Turkish-Swedish basketball player (born 1986)

Serkan İnan (born 5 November 1986) is a Swedish-Turkish former professional basketball player who currently plays for the AIK of the Swedish 2nd division North Svealand. He has previously played for multiple teams in the Turkish Basketball League.

==Professional career==
Inan began his professional career with the Solna Vikings in 2003 and went on to play two seasons for the club before moving to Turkey where he signed with Fenerbahçe for the 2005–06 season.

In 2006, Inan signed with Alpella where he went on to play two seasons for the club. After spending the 2008–09 season with Kepez Belediyesi, Inan joined Antalya BB in July 2009 where he spent the 2009–10 season.

On 1 December 2010, Inan signed with Oyak Renault for the rest of the 2010–11 season.

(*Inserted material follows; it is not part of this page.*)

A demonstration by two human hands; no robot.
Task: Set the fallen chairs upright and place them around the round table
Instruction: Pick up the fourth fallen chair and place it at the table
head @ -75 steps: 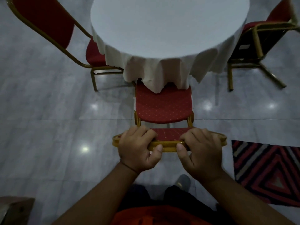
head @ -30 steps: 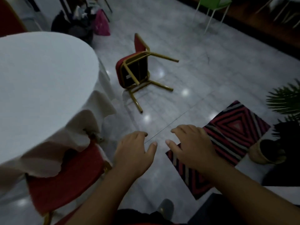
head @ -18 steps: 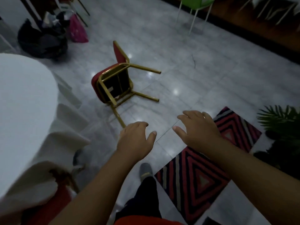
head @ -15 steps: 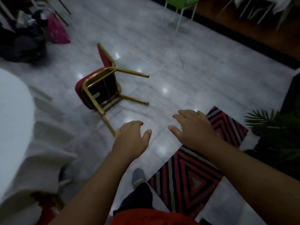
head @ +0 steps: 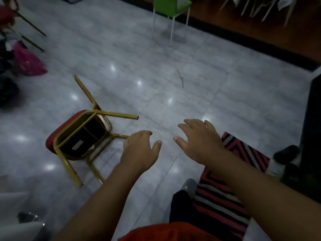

In 2011, Inan returned to Sweden and signed with the Solna Vikings for 2011–12 season, joining the club for a second stint. In January 2012, he left Solna after appearing in 14 games and went back to Turkey where he signed with Hacettepe Üniversitesi for the rest of the season.

Following the death of his father in April 2012, Inan returned to Sweden once again and signed with the Stockholm Eagles for the 2012–13 season.

On August 17, 2013, Inan signed with the Solna Vikings for the 2013–14 season, returning to the club for a third stint. However, he managed just nine games in 2013–14 after an injury sustained three games into the season kept him out of action for four months. Despite his poor showing, he re-signed with the club in August 2014 for the 2014–15 season.

Inan re-signed with AIK of the Swedish 2nd division North Svealand on September 3, 2020.

==International career==
After playing for the Swedish national junior teams, Inan made his senior team debut in 2006 and has since made multiple appearance for Sweden.

==Personal==
Inan's father, Mehmet, died in April 2012 after a long battle with cancer. His brother, Erkan, is also a professional basketball player; the two played alongside each other with the Solna Vikings in 2013–14.